From the Friends Meeting House we walked to the former Bethel Hospital. Opened in 1713 as the first purpose built lunatic asylum in the country and the sole public facility for the mad or insane of Norwich. William Herring, one of our commissioners was a Governor there and also lived nearby. Before we made our way to his former house we went round the Chapelfield North to see the house of Yallop. Before we got to his house we passed a plaque dedicated to Henry Ninham, painter and printer, part of the Norwich School. Both seemed to have owned property in this area at the same time. Yallop’s house is without doubt one of the grandest houses in the row, an impressive residence.

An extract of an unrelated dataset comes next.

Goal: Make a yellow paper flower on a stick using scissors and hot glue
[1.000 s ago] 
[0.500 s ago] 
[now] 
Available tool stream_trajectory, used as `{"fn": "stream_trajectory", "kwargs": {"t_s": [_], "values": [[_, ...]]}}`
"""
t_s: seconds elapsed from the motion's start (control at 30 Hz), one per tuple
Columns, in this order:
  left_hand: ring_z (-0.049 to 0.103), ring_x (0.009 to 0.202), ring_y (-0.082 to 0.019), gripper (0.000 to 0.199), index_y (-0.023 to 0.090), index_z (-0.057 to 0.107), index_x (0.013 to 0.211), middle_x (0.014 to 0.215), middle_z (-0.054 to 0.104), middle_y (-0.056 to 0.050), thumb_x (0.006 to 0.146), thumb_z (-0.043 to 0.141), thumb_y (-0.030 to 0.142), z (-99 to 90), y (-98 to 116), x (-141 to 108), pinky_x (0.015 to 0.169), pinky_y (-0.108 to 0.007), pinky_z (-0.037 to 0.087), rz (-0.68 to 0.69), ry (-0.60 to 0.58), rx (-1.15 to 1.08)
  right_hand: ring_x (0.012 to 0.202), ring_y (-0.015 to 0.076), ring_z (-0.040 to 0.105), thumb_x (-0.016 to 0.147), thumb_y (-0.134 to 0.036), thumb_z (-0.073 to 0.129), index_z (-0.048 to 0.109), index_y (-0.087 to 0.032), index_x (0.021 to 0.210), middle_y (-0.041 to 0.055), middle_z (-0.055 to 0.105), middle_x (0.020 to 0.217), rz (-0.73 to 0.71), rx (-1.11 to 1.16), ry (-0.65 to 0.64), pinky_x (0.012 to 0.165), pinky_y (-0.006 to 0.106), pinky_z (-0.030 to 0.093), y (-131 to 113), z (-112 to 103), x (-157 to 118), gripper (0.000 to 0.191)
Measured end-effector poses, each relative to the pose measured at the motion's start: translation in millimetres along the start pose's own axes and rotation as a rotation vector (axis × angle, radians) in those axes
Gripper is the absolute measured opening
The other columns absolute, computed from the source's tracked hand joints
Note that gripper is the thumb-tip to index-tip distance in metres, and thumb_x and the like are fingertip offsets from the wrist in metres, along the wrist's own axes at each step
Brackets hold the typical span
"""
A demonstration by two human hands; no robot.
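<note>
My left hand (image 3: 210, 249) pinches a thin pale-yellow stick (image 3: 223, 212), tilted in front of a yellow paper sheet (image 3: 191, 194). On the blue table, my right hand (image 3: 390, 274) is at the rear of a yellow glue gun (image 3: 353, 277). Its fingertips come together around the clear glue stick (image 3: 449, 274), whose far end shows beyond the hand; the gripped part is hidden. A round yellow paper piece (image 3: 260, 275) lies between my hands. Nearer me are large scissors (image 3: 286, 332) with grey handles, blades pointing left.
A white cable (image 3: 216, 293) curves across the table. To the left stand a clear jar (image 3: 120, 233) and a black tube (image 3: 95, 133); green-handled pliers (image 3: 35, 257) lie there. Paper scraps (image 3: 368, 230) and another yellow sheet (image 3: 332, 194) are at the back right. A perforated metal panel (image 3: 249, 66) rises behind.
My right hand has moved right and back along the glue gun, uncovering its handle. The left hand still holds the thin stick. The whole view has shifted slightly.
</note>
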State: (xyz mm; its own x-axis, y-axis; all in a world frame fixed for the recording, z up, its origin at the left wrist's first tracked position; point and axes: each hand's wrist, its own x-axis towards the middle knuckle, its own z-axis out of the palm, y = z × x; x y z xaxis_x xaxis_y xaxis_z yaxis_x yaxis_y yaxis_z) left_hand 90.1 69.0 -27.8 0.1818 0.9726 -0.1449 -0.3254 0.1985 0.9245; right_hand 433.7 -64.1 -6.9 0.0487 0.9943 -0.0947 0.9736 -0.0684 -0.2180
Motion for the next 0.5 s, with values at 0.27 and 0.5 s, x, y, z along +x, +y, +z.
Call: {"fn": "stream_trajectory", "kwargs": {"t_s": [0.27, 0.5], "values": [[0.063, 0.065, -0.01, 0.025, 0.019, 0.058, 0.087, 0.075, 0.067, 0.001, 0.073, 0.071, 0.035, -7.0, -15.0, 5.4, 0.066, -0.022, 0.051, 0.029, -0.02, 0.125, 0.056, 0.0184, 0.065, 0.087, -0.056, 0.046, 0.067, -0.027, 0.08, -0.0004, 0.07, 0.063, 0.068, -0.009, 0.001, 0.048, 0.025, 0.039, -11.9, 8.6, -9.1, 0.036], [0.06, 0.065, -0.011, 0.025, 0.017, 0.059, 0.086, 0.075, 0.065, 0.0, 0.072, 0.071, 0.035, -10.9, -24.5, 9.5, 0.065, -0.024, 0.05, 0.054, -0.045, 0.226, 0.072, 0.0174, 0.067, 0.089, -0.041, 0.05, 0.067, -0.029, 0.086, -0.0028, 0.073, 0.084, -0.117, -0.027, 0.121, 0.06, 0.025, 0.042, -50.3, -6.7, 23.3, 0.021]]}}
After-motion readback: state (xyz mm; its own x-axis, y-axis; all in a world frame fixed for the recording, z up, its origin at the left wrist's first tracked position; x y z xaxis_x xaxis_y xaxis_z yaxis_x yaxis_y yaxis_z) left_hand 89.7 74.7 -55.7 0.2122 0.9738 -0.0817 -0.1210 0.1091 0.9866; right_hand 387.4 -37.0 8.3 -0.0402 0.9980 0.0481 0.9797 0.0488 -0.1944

Many sources attribute Yallop living at the Chapelfield address but it seems from Land Tax records he may have rented it out to his brother in law. Round the corner from Yallop’s property we find Herrings home, the former YMCA building which has recently been extended. Again this is a very grand house, large and imposing, taller that those either side of it, a striking red brick. His home was close in proximity to the Bethel Hospital and I wonder how it must have felt to leave his own comfortable home to walk the short distance to the serviceable yet likely basic accommodation of the hospital.

Herring was Mayor in 1797, so would have spent time in the Guildhall just a short walk away. It was during Herrings time as Mayor that Nelson presented his sword to the city. It was for a long time kept at the Guildhall but now resides at City Hall.

After Herrings house we headed off to St Peter Mancroft, again a short walk away.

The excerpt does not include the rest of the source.